## Task requirements
This exercise asks for every line of the material that contains the word "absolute".

## The records

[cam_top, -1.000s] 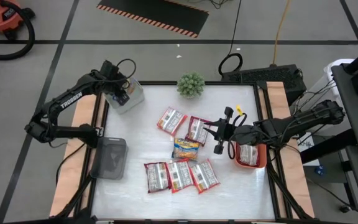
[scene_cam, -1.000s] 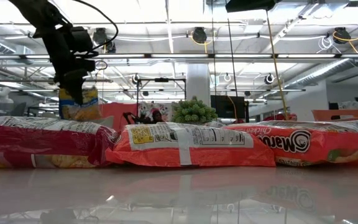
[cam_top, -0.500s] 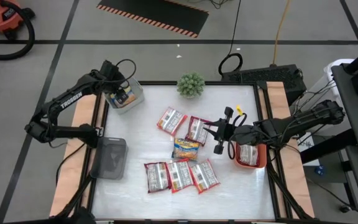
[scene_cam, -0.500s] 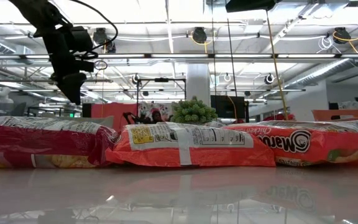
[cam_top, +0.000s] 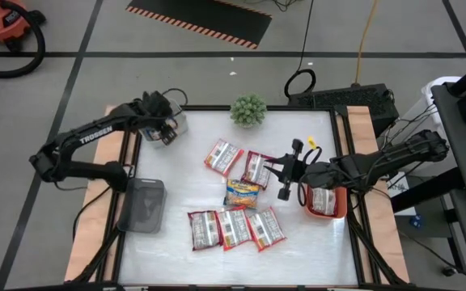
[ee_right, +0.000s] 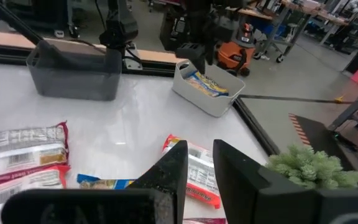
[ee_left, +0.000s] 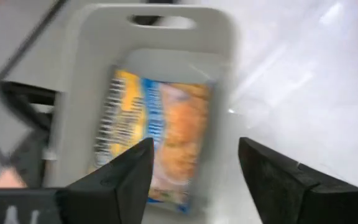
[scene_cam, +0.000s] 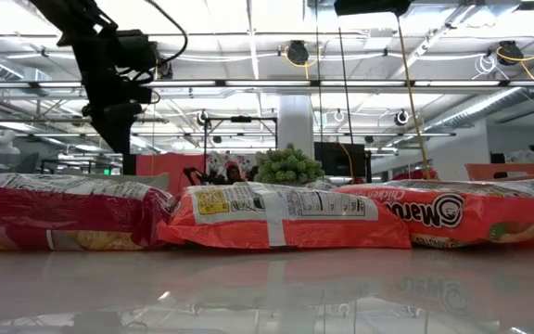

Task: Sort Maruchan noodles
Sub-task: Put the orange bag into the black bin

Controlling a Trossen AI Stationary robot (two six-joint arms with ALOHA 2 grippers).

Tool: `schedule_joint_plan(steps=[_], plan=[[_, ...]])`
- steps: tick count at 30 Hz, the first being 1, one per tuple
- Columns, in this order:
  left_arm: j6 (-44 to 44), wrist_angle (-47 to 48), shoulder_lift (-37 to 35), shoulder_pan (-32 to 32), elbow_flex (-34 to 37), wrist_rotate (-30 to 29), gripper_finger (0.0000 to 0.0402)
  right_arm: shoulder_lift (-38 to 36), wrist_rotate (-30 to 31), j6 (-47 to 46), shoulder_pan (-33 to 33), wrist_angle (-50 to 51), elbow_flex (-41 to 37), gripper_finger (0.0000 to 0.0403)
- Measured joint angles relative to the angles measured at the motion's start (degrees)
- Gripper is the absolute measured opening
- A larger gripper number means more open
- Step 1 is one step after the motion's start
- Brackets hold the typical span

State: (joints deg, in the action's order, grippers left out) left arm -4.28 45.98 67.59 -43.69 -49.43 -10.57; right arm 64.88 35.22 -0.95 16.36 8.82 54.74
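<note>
Since a second ago the left gripper [ee_left: 194,177] let its yellow-orange noodle packet [ee_left: 157,140] fall into the pale grey bin [cam_top: 171,128] at ten o'clock and now hangs above with fingers apart, while the right gripper [cam_top: 282,175], fingers nearly together and empty, waits near the orange bin [cam_top: 328,212] at three o'clock, and six red-and-white packets [cam_top: 235,227] and one yellow packet [cam_top: 242,193] remain on the white table [cam_top: 314,242].

The left wrist view is smeared with motion, so the print on the yellow-orange packet [ee_left: 157,140] lying in the light grey bin [ee_left: 79,93] cannot be read — and the bin's near end is cut off behind the left gripper's [ee_left: 194,171] dark fingers [ee_left: 114,180]. From above, that bin [cam_top: 176,125] is mostly covered by the gripper, its contents unseen. The packet in the orange bin [cam_top: 340,212] is partly under the right arm [cam_top: 354,170]. In the low view the nearest red packets [scene_cam: 286,218] wall off the table behind them — only the plant's [scene_cam: 288,167] top shows.
</note>
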Motion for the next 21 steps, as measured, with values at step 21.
schedule_joint_plan(steps=[21], plan=[[12.4, -6.3, -3.9, 30.0, 0.8, -0.1, 0.0239, 12.3, -8.8, -7.1, -7.5, 0.6, 0.0, 0.0073]])
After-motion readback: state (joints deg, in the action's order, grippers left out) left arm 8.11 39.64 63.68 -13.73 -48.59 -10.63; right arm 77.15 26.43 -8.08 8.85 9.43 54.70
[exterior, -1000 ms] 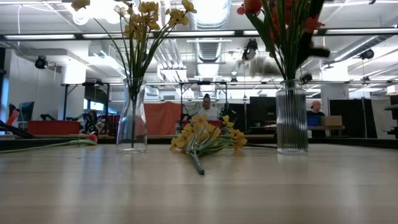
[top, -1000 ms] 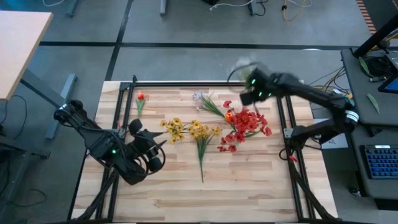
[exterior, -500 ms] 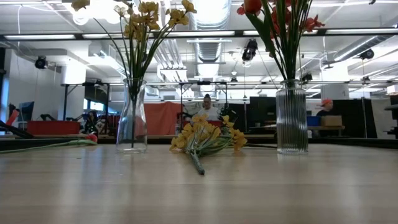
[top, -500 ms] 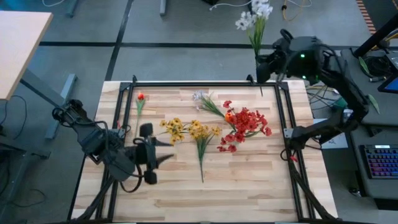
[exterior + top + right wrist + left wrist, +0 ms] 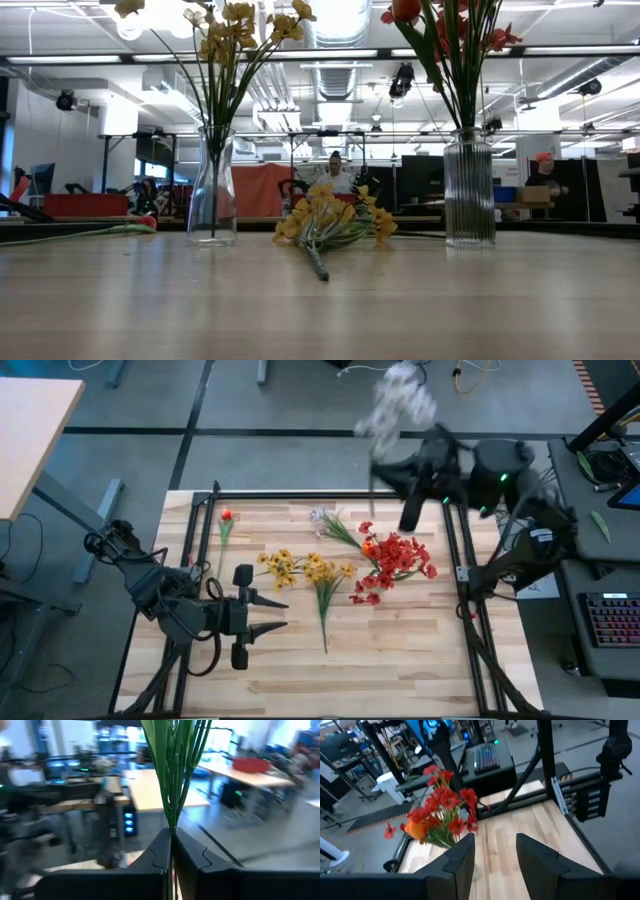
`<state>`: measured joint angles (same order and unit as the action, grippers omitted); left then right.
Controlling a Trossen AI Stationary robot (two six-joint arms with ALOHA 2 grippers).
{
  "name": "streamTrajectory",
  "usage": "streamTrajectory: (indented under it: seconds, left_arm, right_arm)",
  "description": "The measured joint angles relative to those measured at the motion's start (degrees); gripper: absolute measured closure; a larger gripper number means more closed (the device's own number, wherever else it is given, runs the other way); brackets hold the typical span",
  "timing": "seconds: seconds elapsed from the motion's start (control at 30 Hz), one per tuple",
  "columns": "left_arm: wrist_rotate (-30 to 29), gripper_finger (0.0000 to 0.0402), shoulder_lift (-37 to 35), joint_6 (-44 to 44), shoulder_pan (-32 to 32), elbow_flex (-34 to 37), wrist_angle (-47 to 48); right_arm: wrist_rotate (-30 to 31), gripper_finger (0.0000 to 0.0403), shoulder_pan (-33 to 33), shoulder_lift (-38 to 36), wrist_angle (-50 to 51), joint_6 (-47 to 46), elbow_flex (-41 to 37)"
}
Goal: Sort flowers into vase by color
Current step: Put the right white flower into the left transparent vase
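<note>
My right gripper (image 5: 171, 840) is raised beyond the table's far right corner, shut on a white flower spray (image 5: 398, 402) with green stems (image 5: 172, 780). My left gripper (image 5: 279, 614) hangs open over the table's near left, pointing toward the right edge, with nothing between its fingers (image 5: 462, 857). A glass vase of yellow flowers (image 5: 213, 190) and a ribbed vase of red flowers (image 5: 469, 190) stand on the table. A yellow bunch (image 5: 325, 585), a single red stem (image 5: 225, 525) and a pale spray (image 5: 325, 518) lie flat on the wood. My right gripper pinches the bundle of thin green stems (image 5: 171, 822) between its two fingers, low on the stalks. The fingers lie about level and across the stems. The spray stands up from the fingers, blossoms on top, lifted clear of the table.
A black frame rail (image 5: 455, 550) runs around the tabletop. A keyboard (image 5: 610, 625) sits on a desk to the right. People show in the room behind (image 5: 335, 170). Bare wood lies along the near edge (image 5: 330, 680).
My right gripper has risen from over the table's far edge with the white spray, turning until it points level; the spray is now lifted high, clear of the table. My left gripper has risen a little and tipped up toward level, rolling as it went.
</note>
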<state>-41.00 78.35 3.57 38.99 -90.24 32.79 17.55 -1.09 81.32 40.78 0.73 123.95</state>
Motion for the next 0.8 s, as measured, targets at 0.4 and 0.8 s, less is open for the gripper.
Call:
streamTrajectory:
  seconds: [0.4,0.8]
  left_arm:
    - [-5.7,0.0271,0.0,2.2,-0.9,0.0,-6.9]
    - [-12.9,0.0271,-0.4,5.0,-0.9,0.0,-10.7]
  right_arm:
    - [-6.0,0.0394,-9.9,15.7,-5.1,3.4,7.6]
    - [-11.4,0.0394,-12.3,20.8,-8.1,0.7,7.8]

## Answer for the task
- Gripper is the absolute measured opening
  "description": "The measured joint angles relative to those measured at the motion's start (degrees); gripper: absolute measured closure; a larger gripper number means more closed (the device's own number, wherever else it is given, runs the other way); brackets hold the typical span",

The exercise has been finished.